- Dataset extract:
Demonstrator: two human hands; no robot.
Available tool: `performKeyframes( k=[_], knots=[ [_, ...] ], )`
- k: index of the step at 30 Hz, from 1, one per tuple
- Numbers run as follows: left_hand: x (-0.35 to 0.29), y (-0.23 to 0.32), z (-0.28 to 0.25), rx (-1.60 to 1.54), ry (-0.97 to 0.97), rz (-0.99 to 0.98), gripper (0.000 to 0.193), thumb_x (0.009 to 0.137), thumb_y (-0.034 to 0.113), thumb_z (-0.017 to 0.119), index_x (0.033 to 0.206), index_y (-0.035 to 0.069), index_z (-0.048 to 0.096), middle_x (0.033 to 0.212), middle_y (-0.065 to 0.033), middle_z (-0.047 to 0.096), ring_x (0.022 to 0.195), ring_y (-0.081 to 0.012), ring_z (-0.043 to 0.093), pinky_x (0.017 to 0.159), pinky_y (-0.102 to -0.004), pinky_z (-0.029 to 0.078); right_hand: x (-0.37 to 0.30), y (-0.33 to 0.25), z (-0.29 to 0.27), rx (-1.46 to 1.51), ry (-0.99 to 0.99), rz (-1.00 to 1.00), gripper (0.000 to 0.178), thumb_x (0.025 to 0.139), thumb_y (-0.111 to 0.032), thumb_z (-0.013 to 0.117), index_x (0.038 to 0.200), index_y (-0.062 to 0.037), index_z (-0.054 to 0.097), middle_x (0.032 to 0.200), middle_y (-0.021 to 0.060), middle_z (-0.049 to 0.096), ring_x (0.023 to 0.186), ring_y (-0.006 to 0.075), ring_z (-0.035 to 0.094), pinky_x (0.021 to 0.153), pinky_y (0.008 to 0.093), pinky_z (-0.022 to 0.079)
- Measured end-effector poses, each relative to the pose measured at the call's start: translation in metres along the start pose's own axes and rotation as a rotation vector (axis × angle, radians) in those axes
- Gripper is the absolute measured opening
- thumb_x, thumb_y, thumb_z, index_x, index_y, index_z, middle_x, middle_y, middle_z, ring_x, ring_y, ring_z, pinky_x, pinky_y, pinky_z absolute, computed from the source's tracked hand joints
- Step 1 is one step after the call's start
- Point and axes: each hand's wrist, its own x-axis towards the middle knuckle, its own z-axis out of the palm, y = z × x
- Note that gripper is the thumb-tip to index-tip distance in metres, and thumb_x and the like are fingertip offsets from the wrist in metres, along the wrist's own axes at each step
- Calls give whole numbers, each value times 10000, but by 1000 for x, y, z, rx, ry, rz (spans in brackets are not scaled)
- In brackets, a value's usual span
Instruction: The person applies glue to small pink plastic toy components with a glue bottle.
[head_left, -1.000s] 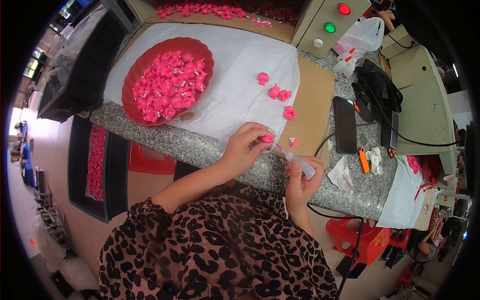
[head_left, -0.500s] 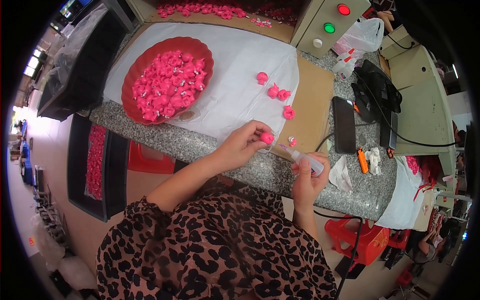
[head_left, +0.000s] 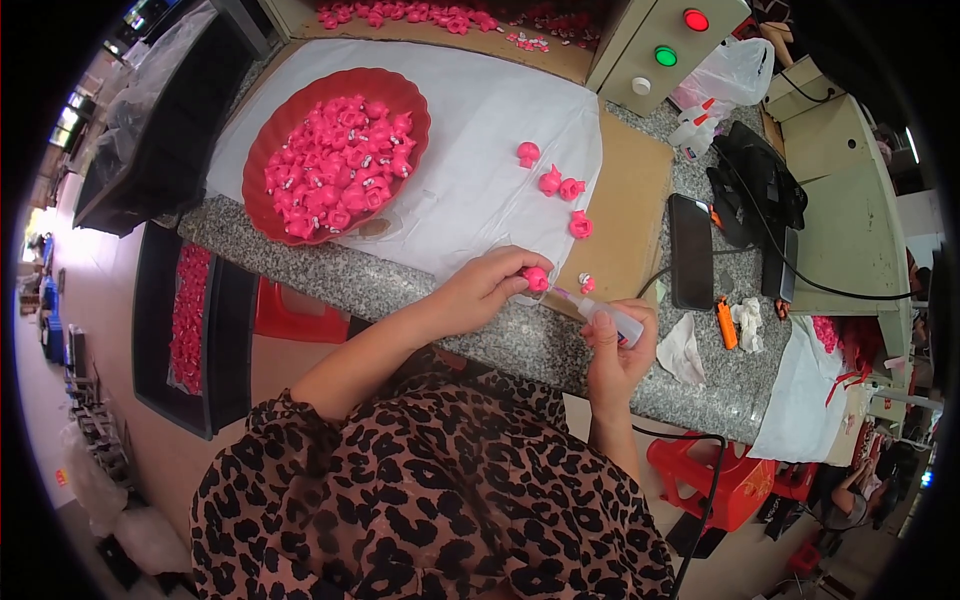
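Observation:
My left hand (head_left: 480,291) pinches a small, round, hot-pink plastic figure piece (head_left: 536,280) between thumb and fingertips, over the front edge of the worktop. My right hand (head_left: 617,362) is closed around a clear squeeze bottle (head_left: 614,322), of the kind used for glue. It is tilted, and its thin purplish nozzle points left, with its tip at or very near the pink piece; whether they touch I cannot tell. A small pink-and-white piece (head_left: 587,283) lies just beyond the nozzle. Several loose pink pieces (head_left: 580,224) sit farther back on the white sheet and cardboard.
A red scalloped bowl (head_left: 420,135) heaped with pink pieces stands on white paper (head_left: 490,110) at left. Rightward lie a black phone (head_left: 690,252), an orange lighter (head_left: 726,324), crumpled tissue (head_left: 747,322) and cables. Behind stands a machine housing with lit buttons (head_left: 666,57).
The bottle's nozzle has come slightly left, nearer to the pink piece. Both hands keep their holds; the whole view has shifted a little.

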Motion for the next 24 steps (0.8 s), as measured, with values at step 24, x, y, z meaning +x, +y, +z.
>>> performKeyframes(
  k=[24],
  knots=[
    [0, -4, 3, -8, 34, 68, 249, 814, 48, 426, 1058, 34, 474, 948, -111, 505, 907, -247, 462, 815, -320, 353, -1, 2, -2, -21, -5, 0, 138, 796, -81, 551, 830, -15, 435, 802, 62, 465, 571, 92, 498, 488, 177, 393]
  ],
)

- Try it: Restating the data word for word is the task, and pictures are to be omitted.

- Task answer:
Demonstrator: two human hands; no robot.
Available tool: `performKeyframes( k=[_], knots=[ [_, ...] ], )`
- k: index of the step at 30 Hz, from 1, one per tuple
- Numbers run as follows: left_hand: x (-0.35 to 0.29), y (-0.23 to 0.32), z (-0.28 to 0.25), rx (-1.60 to 1.54), ry (-0.97 to 0.97), rz (-0.99 to 0.98), gripper (0.000 to 0.193), thumb_x (0.009 to 0.137), thumb_y (-0.034 to 0.113), thumb_z (-0.017 to 0.119), index_x (0.033 to 0.206), index_y (-0.035 to 0.069), index_z (-0.048 to 0.096), middle_x (0.033 to 0.212), middle_y (-0.065 to 0.033), middle_z (-0.047 to 0.096), ring_x (0.022 to 0.195), ring_y (-0.081 to 0.012), ring_z (-0.043 to 0.093), pinky_x (0.017 to 0.159), pinky_y (-0.102 to -0.004), pinky_z (-0.029 to 0.078); right_hand: x (-0.37 to 0.30), y (-0.33 to 0.25), z (-0.29 to 0.27), rx (-1.46 to 1.51), ry (-0.99 to 0.99), rz (-1.00 to 1.00), gripper (0.000 to 0.178), thumb_x (0.025 to 0.139), thumb_y (-0.111 to 0.032), thumb_z (-0.013 to 0.117), index_x (0.038 to 0.200), index_y (-0.062 to 0.037), index_z (-0.054 to 0.097), middle_x (0.032 to 0.200), middle_y (-0.021 to 0.060), middle_z (-0.049 to 0.096), ring_x (0.023 to 0.186), ring_y (-0.006 to 0.075), ring_z (-0.035 to 0.094), pinky_x (0.021 to 0.153), pinky_y (0.008 to 0.093), pinky_z (-0.022 to 0.079)
- Measured end-effector poses, each relative to the pose measured at the call's start: translation in metres along the start pose's own axes and rotation as a rotation vector (axis × angle, radians) in those axes
- Gripper is the absolute measured opening
- thumb_x, thumb_y, thumb_z, index_x, index_y, index_z, middle_x, middle_y, middle_z, ring_x, ring_y, ring_z, pinky_x, pinky_y, pinky_z absolute, computed from the source's tracked hand joints
- Step 1 is one step after the call's start
- Point and axes: each hand's wrist, its own x-axis towards the middle knuckle, its own z-axis out of the palm, y = z × x
- Note that gripper is the thumb-tip to index-tip distance in metres, and thumb_x and the like are fingertip offsets from the wrist in metres, along the wrist's own axes at each step
- Calls give whole numbers, each value times 10000, but by 1000 for x, y, z, rx, ry, rz (spans in brackets are not scaled)
- In brackets, a value's usual span
Instruction: The person applies glue to small pink plastic toy components with a glue bottle.
[head_left, -1.000s] 
[head_left, -0.500s] 
[head_left, +0.000s] 
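Observation:
My left hand (head_left: 480,291) pinches a small, round, hot-pink plastic figure piece (head_left: 536,280) between thumb and fingertips, over the front edge of the worktop. My right hand (head_left: 617,362) is closed around a clear squeeze bottle (head_left: 614,322), of the kind used for glue. It is tilted, and its thin purplish nozzle points left, with its tip at or very near the pink piece; whether they touch I cannot tell. A small pink-and-white piece (head_left: 587,283) lies just beyond the nozzle. Several loose pink pieces (head_left: 580,224) sit farther back on the white sheet and cardboard.
A red scalloped bowl (head_left: 420,135) heaped with pink pieces stands on white paper (head_left: 490,110) at left. Rightward lie a black phone (head_left: 690,252), an orange lighter (head_left: 726,324), crumpled tissue (head_left: 747,322) and cables. Behind stands a machine housing with lit buttons (head_left: 666,57).
The bottle's nozzle has come slightly left, nearer to the pink piece. Both hands keep their holds; the whole view has shifted a little.
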
Motion for the next 24 steps (0.8 s), as measured, with values at step 24, x, y, z meaning +x, +y, +z.
>>> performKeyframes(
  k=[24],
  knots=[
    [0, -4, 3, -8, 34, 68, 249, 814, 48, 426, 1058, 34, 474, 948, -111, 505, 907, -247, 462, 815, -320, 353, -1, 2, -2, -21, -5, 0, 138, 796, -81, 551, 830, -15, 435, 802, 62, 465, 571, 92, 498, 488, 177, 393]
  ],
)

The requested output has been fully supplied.